Consistently providing users with a reliable and thorough way to search the library’s resources is a daunting and exhausting process. Every system and solution has its own perks and pitfalls, but determining how a system will integrate at your library can seem impossible. Exploring Discovery: The Front Door to Your Library’s Licensed and Digitized Content attempts to provide a window into how other libraries have approached their own problems with discovery and exposes both the successes and the challenges they have encountered.
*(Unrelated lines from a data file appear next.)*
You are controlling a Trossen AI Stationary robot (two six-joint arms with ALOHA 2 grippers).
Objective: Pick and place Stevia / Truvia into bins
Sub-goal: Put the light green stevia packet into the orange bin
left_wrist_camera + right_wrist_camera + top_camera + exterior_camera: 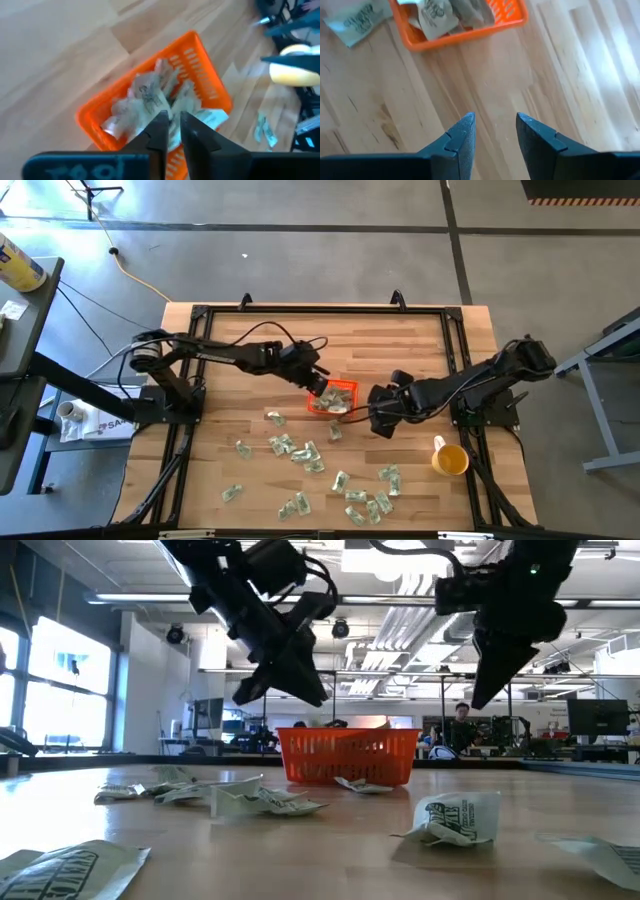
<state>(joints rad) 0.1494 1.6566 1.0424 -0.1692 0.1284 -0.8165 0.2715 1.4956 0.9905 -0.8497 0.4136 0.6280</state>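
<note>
With my left gripper (172,131) barely parted and empty over the orange basket (344,391) and my right gripper (495,132) open and empty beside it, I'd pinch the light, limp, crumpled Stevia sachets (300,452) strewn across the table by a raised edge.

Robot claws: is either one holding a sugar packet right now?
No. The left gripper hangs over the orange basket with a narrow empty gap between its fingers. The right gripper is open over bare wood, holding nothing.
</note>
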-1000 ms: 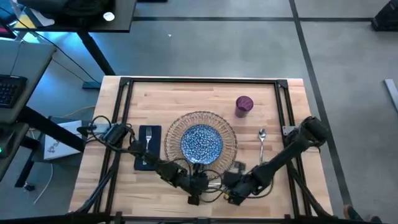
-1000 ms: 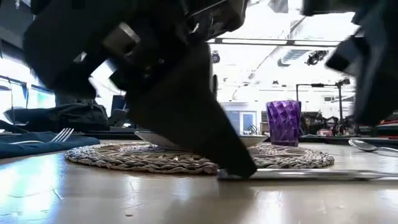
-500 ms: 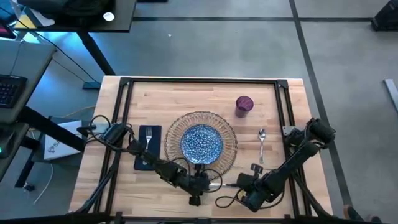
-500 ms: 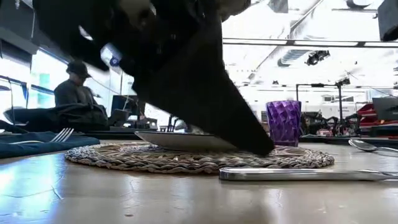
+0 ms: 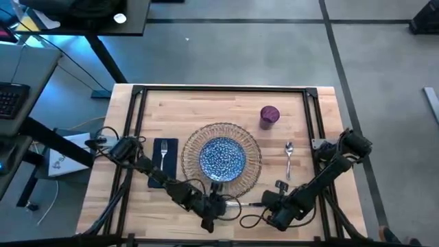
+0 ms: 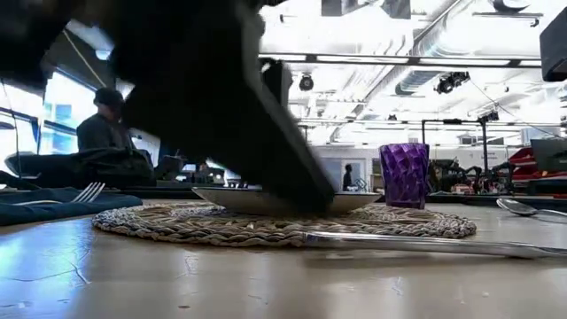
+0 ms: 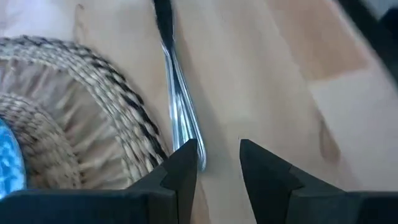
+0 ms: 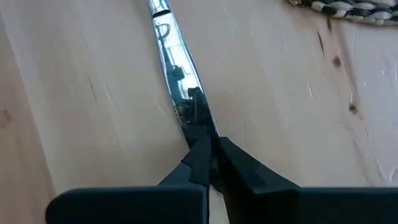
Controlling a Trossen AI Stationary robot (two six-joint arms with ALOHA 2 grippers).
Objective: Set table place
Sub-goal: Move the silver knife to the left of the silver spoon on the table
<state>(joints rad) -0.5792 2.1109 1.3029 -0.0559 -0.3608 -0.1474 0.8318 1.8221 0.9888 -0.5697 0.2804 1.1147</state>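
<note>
On the table (image 5: 206,103) a blue speckled plate (image 5: 221,156) rests on the round woven mat (image 5: 197,140). Left of the mat a fork (image 5: 163,154) lies on the navy napkin (image 5: 169,145). A spoon (image 5: 289,158) and a purple cup (image 5: 269,114) are to the right. Along the mat's near edge lies a silver knife (image 5: 243,204). My right gripper (image 5: 265,204) is shut on the knife's right end. My left gripper (image 7: 217,158) stands open at the other end (image 7: 194,149), which lies right beside one finger (image 7: 185,163); whether they touch I cannot tell. My right gripper pinches the knife's right end (image 8: 198,127) between its two fingertips. The fingers come nearly level from the table's right side and lie along the knife. The knife runs away from the fingers, low over the wood beside the mat (image 8: 348,9).
A black rail frame (image 5: 312,123) runs round the tabletop. Bare wood lies at the far side and the near left corner. In the low view a person (image 6: 104,133) sits beyond the table among desks and equipment.
My left gripper has risen off the knife's left end and drawn back toward the near left. My right gripper has gone a little toward the table's right edge. In the low view the knife's left end now sits higher, against the mat's rim.
</note>
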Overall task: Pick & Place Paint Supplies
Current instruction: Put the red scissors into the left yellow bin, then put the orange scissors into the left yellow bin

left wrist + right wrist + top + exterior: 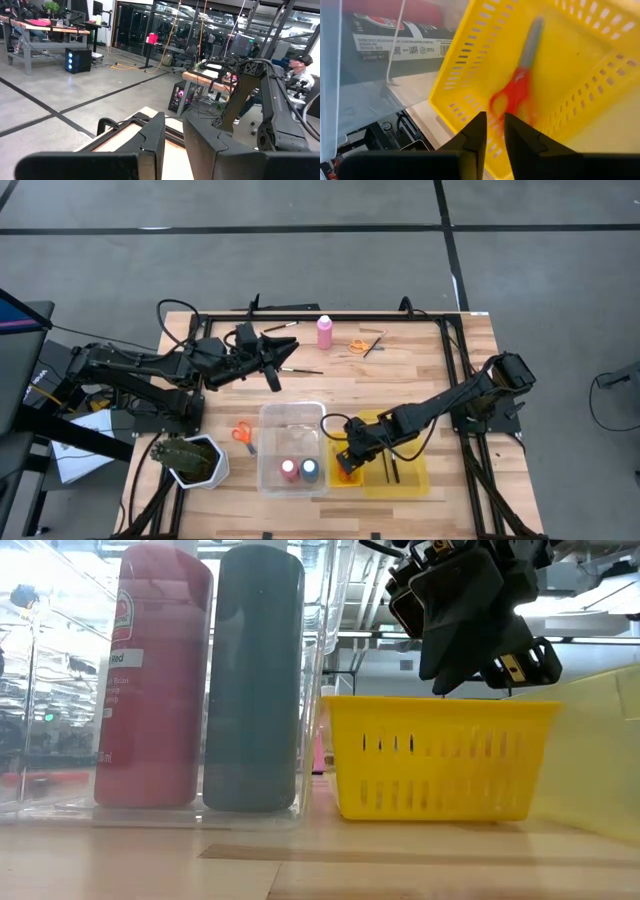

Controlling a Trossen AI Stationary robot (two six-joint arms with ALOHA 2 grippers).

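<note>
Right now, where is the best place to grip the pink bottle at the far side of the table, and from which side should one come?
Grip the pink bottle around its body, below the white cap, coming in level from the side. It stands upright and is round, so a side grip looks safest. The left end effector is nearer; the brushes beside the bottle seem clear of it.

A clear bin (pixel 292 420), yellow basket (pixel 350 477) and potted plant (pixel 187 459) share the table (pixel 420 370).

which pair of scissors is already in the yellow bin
The scissors under the right gripper lie in the small yellow bin. The other two pairs rest on bare table.
</note>
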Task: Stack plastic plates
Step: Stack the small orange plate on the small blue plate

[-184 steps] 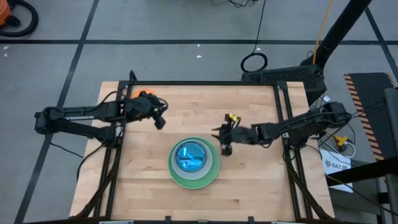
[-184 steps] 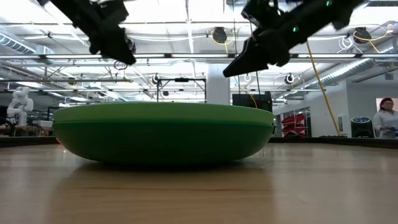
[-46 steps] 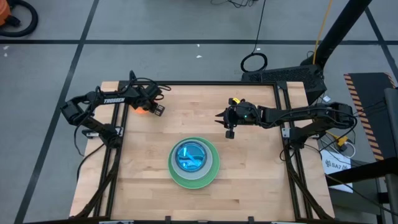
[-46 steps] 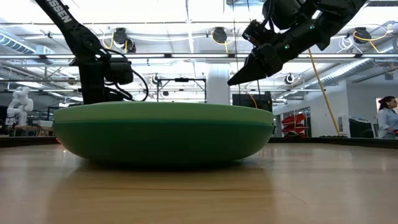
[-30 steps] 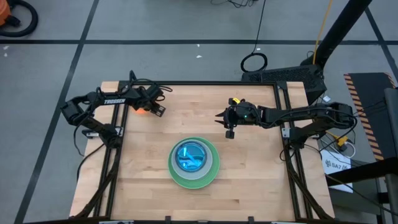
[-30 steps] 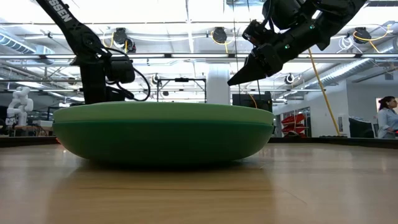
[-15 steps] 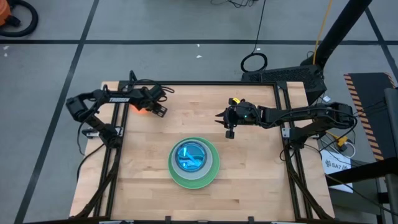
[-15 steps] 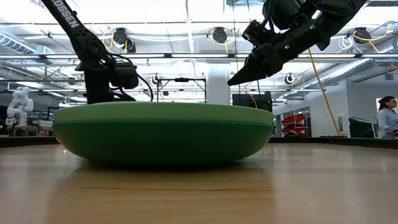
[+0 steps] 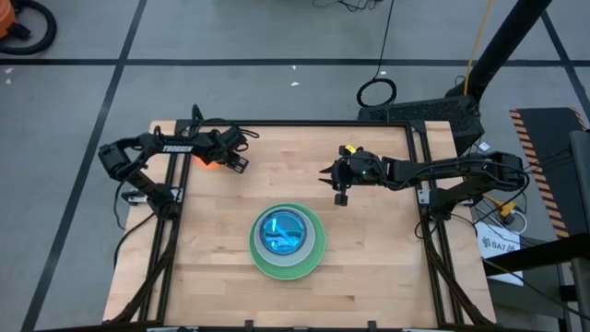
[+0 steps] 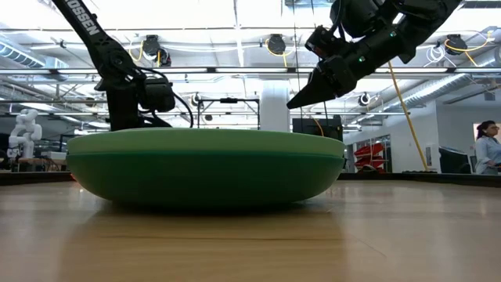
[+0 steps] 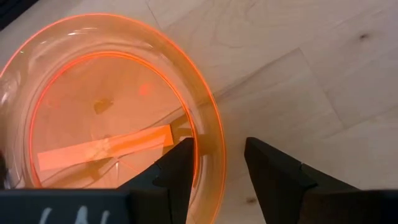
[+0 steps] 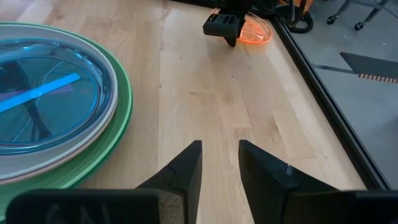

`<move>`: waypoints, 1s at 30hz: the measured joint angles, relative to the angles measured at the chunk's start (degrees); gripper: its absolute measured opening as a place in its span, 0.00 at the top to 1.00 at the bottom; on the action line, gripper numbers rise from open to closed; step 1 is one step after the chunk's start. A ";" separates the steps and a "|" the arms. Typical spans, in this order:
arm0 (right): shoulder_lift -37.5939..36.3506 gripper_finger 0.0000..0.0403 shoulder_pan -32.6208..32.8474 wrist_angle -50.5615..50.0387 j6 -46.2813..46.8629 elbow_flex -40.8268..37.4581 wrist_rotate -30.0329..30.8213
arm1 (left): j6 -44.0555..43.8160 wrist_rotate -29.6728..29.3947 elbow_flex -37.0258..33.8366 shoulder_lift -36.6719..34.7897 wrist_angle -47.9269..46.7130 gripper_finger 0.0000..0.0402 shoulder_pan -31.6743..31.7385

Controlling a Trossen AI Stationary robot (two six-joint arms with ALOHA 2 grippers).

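A small orange plate (image 11: pixel 106 124) lies flat near the table's far left corner (image 9: pixel 203 160), and also shows in the right wrist view (image 12: pixel 256 31). My left gripper (image 11: pixel 217 149) is open and points down over the plate's right rim (image 9: pixel 217 159). One finger is inside the rim and one outside. The stack (image 9: pixel 288 242) sits mid-table: a blue plate (image 12: pixel 43 93) on pale plates on large green ones (image 10: pixel 203 168). My right gripper (image 12: pixel 221 152) is open and empty. It hovers above the table, far right of the stack (image 9: pixel 330 184). My left gripper straddles the orange plate's rim (image 11: pixel 211 134) from above, with one finger (image 11: pixel 180 165) inside the plate and the other (image 11: pixel 267 168) outside over the wood. I cannot tell whether either finger touches the rim. The plate lies flat on the table.
Black frame rails run along the table's left, far and right edges (image 9: pixel 419 157). Bare wood lies between the orange plate and the stack (image 12: pixel 205 81). A person stands far off in the room (image 10: pixel 487 153).
My left arm has crept slightly toward the table's right and a little lower at the orange plate, still open. The plate and the stack have stayed in place.
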 joint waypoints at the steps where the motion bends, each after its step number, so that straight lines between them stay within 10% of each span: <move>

The book is divided into four parts, each covering a major topic in the world of discovery tools—vended discovery systems, custom discovery systems, interfaces, and content and metadata. The nineteen chapters are each written by different contributors from varying institutions. The majority of libraries are academic, although several public libraries and even the Rock and Roll Hall of Fame Archives make appearances. No matter the library or solution, each chapter emphasizes the notion that library discovery is often cobbled together through a multitude of disparate systems, many of which do not “play nice” with one another. Even with the addition of a web-scale discovery system, there are still systems that will lag behind or that simply are unable to be integrated. Although some libraries do their best to alleviate that problem with one solution or another, the book underscores the fact that there is no silver bullet. Instead, each institution identifies and addresses a core problem, including creating a “magical” item-requesting experience, using bento-box design to demystify search results, exposing “hidden” resources within the library, and using system APIs to create a custom tool or application that fits the library’s needs exactly.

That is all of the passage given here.